→ **Exercise instructions**:
Copy the data exactly; pictures stay out of the copy.

Items listed in a dataset
++++++

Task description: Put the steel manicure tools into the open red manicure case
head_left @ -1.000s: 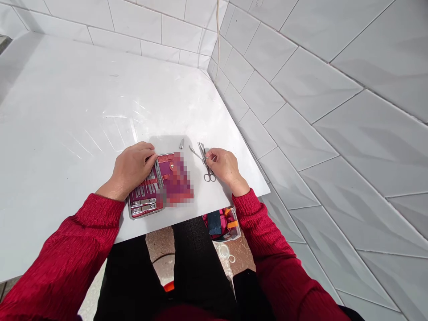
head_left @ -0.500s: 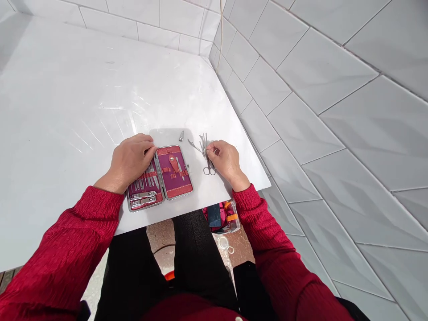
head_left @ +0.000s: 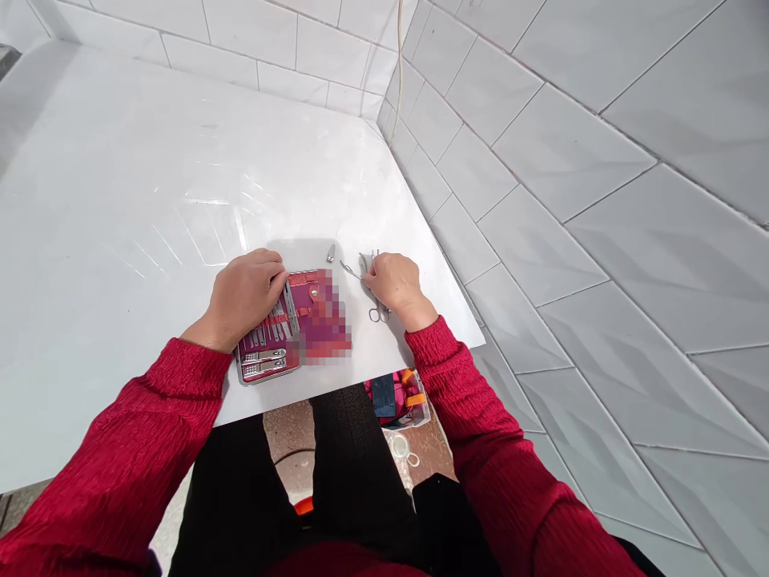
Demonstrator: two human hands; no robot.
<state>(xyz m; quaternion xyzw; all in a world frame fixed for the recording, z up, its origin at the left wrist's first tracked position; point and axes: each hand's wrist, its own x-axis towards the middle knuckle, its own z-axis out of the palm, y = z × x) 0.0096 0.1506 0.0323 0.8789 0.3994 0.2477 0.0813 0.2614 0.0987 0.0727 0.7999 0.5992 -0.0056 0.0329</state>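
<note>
An open manicure case (head_left: 289,320) lies on the white table, its left half holding several slim metal tools and two nail clippers (head_left: 264,362). Its right half is partly blurred by pixels. My left hand (head_left: 245,292) rests on the case's upper left part, thumb and fingers closed at its edge near the hinge. To the right, my right hand (head_left: 393,279) is bent over a small pile of metal tools, fingertips pinched among them. What they hold is hidden. The handle loops of small scissors (head_left: 375,315) show below this hand. A small nail clipper (head_left: 331,253) lies apart, above the case.
The white table (head_left: 150,144) runs back to a tiled wall, with another tiled wall (head_left: 541,224) close on the right. A thin cable (head_left: 398,72) hangs in the corner. Below the front edge stands a clear bin (head_left: 414,417) with colourful things.
My right hand has shifted a little left and turned over the tools, covering more of them. My left hand stays at the case. The whole view has moved slightly.
</note>
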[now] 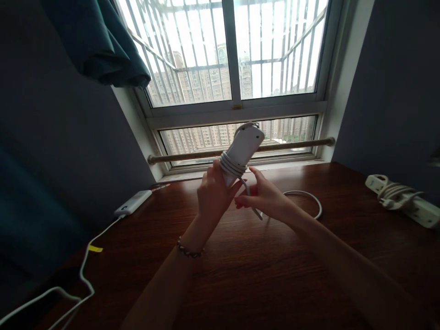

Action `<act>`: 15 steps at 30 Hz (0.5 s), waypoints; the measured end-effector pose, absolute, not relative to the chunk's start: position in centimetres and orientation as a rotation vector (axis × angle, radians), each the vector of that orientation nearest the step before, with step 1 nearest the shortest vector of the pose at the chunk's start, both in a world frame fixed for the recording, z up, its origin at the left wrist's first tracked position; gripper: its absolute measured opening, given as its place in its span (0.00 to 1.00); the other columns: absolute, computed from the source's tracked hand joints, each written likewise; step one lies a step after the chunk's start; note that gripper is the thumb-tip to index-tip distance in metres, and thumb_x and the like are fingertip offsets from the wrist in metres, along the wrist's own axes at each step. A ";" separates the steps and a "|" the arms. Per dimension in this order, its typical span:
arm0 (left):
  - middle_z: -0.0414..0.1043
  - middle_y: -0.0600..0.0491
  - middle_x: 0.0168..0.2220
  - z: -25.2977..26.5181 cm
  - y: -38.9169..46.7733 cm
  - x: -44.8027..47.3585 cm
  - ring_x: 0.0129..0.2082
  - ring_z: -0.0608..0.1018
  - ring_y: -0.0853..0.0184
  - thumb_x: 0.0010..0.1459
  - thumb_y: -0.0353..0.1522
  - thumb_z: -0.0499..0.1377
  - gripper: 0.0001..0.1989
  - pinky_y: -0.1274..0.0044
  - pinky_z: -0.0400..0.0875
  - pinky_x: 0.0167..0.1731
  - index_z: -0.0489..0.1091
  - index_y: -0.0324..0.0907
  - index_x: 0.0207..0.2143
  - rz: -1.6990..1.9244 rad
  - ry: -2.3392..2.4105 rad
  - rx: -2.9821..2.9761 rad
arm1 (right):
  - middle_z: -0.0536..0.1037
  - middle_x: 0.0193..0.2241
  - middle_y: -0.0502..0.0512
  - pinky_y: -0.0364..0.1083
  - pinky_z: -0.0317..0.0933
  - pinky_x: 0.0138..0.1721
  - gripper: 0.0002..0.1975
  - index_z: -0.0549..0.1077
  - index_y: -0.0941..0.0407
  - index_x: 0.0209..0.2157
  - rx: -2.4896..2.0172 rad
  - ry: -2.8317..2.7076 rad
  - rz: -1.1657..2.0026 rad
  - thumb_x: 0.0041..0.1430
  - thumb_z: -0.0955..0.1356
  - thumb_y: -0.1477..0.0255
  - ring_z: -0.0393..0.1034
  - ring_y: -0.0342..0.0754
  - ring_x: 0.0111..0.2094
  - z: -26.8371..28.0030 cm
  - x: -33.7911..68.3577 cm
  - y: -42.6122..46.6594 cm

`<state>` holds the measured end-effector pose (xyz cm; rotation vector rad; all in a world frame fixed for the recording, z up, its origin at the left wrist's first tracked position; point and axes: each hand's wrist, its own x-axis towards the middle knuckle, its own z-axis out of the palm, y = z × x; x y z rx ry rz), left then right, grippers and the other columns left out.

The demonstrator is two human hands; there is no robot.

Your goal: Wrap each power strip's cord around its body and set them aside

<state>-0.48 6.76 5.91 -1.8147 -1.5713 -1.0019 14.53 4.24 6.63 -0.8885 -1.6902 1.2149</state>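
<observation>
A white power strip is held up at a tilt over the wooden table, its far end toward the window. My left hand is closed around its lower part. Several turns of white power cord are wound around the strip's middle. My right hand is beside the strip, with the cord running between its curled fingers and thumb. The loose part of the cord curves across the table behind my right wrist.
Another white power strip, its cord wrapped around it, lies at the table's right. A white adapter-like box with a cable and yellow tag lies at the left. Beyond the table are a horizontal rail and window.
</observation>
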 end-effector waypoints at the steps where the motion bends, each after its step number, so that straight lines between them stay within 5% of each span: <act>1: 0.69 0.39 0.46 6.3 6.9 -0.9 0.41 0.74 0.51 0.52 0.52 0.53 0.43 0.68 0.70 0.33 0.47 0.33 0.60 -1.044 -1.618 -1.797 | 0.77 0.27 0.50 0.41 0.64 0.26 0.49 0.37 0.58 0.61 -0.908 -1.768 1.182 0.47 0.72 0.73 0.72 0.45 0.27 6.6 14.7 4.3; 3: 0.69 0.37 0.47 7.2 6.9 -1.9 0.40 0.76 0.50 0.53 0.52 0.53 0.42 0.67 0.70 0.33 0.47 0.34 0.60 -1.126 -1.710 -1.752 | 0.78 0.31 0.53 0.41 0.63 0.27 0.48 0.46 0.58 0.61 -0.960 -1.978 1.187 0.43 0.74 0.69 0.71 0.45 0.30 6.3 15.2 4.7; 6: 0.68 0.33 0.48 8.3 6.8 -3.2 0.41 0.75 0.46 0.54 0.53 0.50 0.40 0.65 0.70 0.34 0.48 0.33 0.59 -1.164 -1.814 -1.712 | 0.76 0.31 0.53 0.41 0.63 0.31 0.29 0.68 0.61 0.45 -0.907 -2.244 1.302 0.40 0.75 0.68 0.70 0.45 0.32 6.1 16.1 5.8; 9: 0.67 0.31 0.49 8.8 7.0 -4.2 0.42 0.75 0.44 0.54 0.54 0.49 0.42 0.63 0.70 0.36 0.49 0.29 0.59 -1.079 -1.855 -1.681 | 0.72 0.24 0.49 0.41 0.61 0.29 0.13 0.70 0.60 0.32 -0.822 -2.267 1.307 0.46 0.72 0.68 0.68 0.42 0.27 6.8 17.1 6.4; 11: 0.68 0.32 0.48 8.6 7.4 -4.6 0.42 0.75 0.44 0.53 0.55 0.49 0.44 0.63 0.70 0.36 0.49 0.29 0.60 -0.990 -1.859 -1.651 | 0.69 0.20 0.47 0.41 0.57 0.26 0.10 0.70 0.60 0.29 -0.951 -2.224 0.989 0.52 0.68 0.66 0.66 0.41 0.23 7.7 17.7 6.2; 15: 0.70 0.37 0.46 7.7 8.1 -4.5 0.41 0.76 0.49 0.51 0.54 0.52 0.44 0.66 0.69 0.37 0.50 0.34 0.60 -0.764 -1.785 -1.800 | 0.70 0.20 0.49 0.44 0.48 0.26 0.14 0.72 0.57 0.26 -1.214 -1.956 -0.210 0.56 0.66 0.61 0.64 0.43 0.23 9.3 18.4 4.6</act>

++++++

→ **Response below**:
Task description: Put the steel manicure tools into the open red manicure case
head_left @ -1.000s: 
head_left @ -0.500s: 
head_left @ +0.000s: 
Demonstrator: two human hands; no robot.
<state>(xyz m; quaternion xyzw; all in a world frame fixed for the recording, z up, its origin at the left wrist's first tracked position; point and axes: each hand's wrist, its own x-axis towards the middle knuckle, its own z-axis out of the palm, y = z × x) 0.0096 0.1506 0.0323 0.8789 0.3994 0.2477 0.0813 0.2614 0.0987 0.0727 0.7999 0.5992 -0.0056 0.0329</state>
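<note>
An open manicure case (head_left: 289,320) lies on the white table, its left half holding several slim metal tools and two nail clippers (head_left: 264,362). Its right half is partly blurred by pixels. My left hand (head_left: 245,292) rests on the case's upper left part, thumb and fingers closed at its edge near the hinge. To the right, my right hand (head_left: 393,279) is bent over a small pile of metal tools, fingertips pinched among them. What they hold is hidden. The handle loops of small scissors (head_left: 375,315) show below this hand. A small nail clipper (head_left: 331,253) lies apart, above the case.
The white table (head_left: 150,144) runs back to a tiled wall, with another tiled wall (head_left: 541,224) close on the right. A thin cable (head_left: 398,72) hangs in the corner. Below the front edge stands a clear bin (head_left: 414,417) with colourful things.
My right hand has shifted a little left and turned over the tools, covering more of them. My left hand stays at the case. The whole view has moved slightly.
</note>
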[now] 

Action `<act>`: 15 steps at 30 Hz (0.5 s), waypoints; the measured end-effector pose, absolute, not relative to the chunk's start: position in centimetres and orientation as a rotation vector (axis × angle, radians), each the vector of that orientation nearest the step before, with step 1 nearest the shortest vector of the pose at the chunk's start, both in a world frame fixed for the recording, z up, its origin at the left wrist's first tracked position; gripper: its absolute measured opening, given as its place in its span (0.00 to 1.00); the other columns: absolute, computed from the source's tracked hand joints, each written likewise; step one lies a step after the chunk's start; note that gripper is the thumb-tip to index-tip distance in metres, and thumb_x and the like are fingertip offsets from the wrist in metres, along the wrist's own axes at each step. A ";" separates the steps and a "|" the arms. Per dimension in this order, its typical span:
arm0 (left):
  - middle_z: -0.0414..0.1043
  - middle_y: -0.0600..0.0491
  - middle_x: 0.0168..0.2220
  - z: -25.2977..26.5181 cm
  - y: -38.9169..46.7733 cm
  - x: -44.8027..47.3585 cm
  - ring_x: 0.0129..0.2082
  - ring_z: -0.0608..0.1018
  - ring_y: -0.0853..0.0184
  - thumb_x: 0.0010..0.1459
  - thumb_y: -0.0353..0.1522
  - thumb_z: -0.0499..0.1377
  - gripper: 0.0001..0.1989
  - pinky_y: -0.1274..0.0044
  - pinky_z: -0.0400..0.0875
  - pinky_x: 0.0167..0.1731
  - index_z: -0.0489..0.1091
  - index_y: -0.0324..0.0907
  - index_x: 0.0207..0.2143
  - rz: -1.6990..1.9244 rad
  - ry: -2.3392..2.4105 rad
  - rx: -2.9821..2.9761 rad
arm1 (right):
  - middle_z: -0.0536..0.1037
  - middle_x: 0.0193..0.2241
  - middle_y: -0.0502..0.0512
  - pinky_y: -0.0364..0.1083
  - pinky_z: -0.0317..0.0933
  - pinky_x: 0.0138..0.1721
  - gripper: 0.0002..0.1975
  - index_z: -0.0549..0.1077
  - index_y: -0.0941..0.0407
  - index_x: 0.0209..0.2157
  - rx: -2.4896..2.0172 rad
  - ry: -2.8317..2.7076 rad
  - rz: -1.1657..2.0026 rad
  - thumb_x: 0.0041..0.1430
  - thumb_z: -0.0955..0.1356
  - thumb_y: -0.1477..0.0255
  - ring_z: -0.0393..0.1034
  - ring_y: -0.0342..0.0754
  - ring_x: 0.0111..0.2094
  - z: -26.8371..28.0030 cm
  - x: -33.7911..68.3577 cm
  - y: -42.6122..46.6594 cm

`<state>` holds the measured end-effector pose (xyz cm; rotation vector rad; all in a world frame fixed for the recording, z up, its origin at the left wrist's first tracked position; point and axes: each hand's wrist, its own x-axis towards the middle knuckle, its own z-axis out of the palm, y = z × x; x y z rx ry rz), left then right, grippers and the other columns left out.

The demonstrator is two human hands; there is no robot.

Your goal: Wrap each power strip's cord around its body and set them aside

<state>-0.48 6.76 5.91 -1.8147 -1.5713 -1.0019 14.53 4.24 6.63 -0.8885 -1.6902 1.2149</state>
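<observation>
A white power strip is held up at a tilt over the wooden table, its far end toward the window. My left hand is closed around its lower part. Several turns of white power cord are wound around the strip's middle. My right hand is beside the strip, with the cord running between its curled fingers and thumb. The loose part of the cord curves across the table behind my right wrist.
Another white power strip, its cord wrapped around it, lies at the table's right. A white adapter-like box with a cable and yellow tag lies at the left. Beyond the table are a horizontal rail and window.
</observation>
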 end-effector waypoints at the steps where the motion bends, each after its step number, so that straight lines between them stay within 5% of each span: <act>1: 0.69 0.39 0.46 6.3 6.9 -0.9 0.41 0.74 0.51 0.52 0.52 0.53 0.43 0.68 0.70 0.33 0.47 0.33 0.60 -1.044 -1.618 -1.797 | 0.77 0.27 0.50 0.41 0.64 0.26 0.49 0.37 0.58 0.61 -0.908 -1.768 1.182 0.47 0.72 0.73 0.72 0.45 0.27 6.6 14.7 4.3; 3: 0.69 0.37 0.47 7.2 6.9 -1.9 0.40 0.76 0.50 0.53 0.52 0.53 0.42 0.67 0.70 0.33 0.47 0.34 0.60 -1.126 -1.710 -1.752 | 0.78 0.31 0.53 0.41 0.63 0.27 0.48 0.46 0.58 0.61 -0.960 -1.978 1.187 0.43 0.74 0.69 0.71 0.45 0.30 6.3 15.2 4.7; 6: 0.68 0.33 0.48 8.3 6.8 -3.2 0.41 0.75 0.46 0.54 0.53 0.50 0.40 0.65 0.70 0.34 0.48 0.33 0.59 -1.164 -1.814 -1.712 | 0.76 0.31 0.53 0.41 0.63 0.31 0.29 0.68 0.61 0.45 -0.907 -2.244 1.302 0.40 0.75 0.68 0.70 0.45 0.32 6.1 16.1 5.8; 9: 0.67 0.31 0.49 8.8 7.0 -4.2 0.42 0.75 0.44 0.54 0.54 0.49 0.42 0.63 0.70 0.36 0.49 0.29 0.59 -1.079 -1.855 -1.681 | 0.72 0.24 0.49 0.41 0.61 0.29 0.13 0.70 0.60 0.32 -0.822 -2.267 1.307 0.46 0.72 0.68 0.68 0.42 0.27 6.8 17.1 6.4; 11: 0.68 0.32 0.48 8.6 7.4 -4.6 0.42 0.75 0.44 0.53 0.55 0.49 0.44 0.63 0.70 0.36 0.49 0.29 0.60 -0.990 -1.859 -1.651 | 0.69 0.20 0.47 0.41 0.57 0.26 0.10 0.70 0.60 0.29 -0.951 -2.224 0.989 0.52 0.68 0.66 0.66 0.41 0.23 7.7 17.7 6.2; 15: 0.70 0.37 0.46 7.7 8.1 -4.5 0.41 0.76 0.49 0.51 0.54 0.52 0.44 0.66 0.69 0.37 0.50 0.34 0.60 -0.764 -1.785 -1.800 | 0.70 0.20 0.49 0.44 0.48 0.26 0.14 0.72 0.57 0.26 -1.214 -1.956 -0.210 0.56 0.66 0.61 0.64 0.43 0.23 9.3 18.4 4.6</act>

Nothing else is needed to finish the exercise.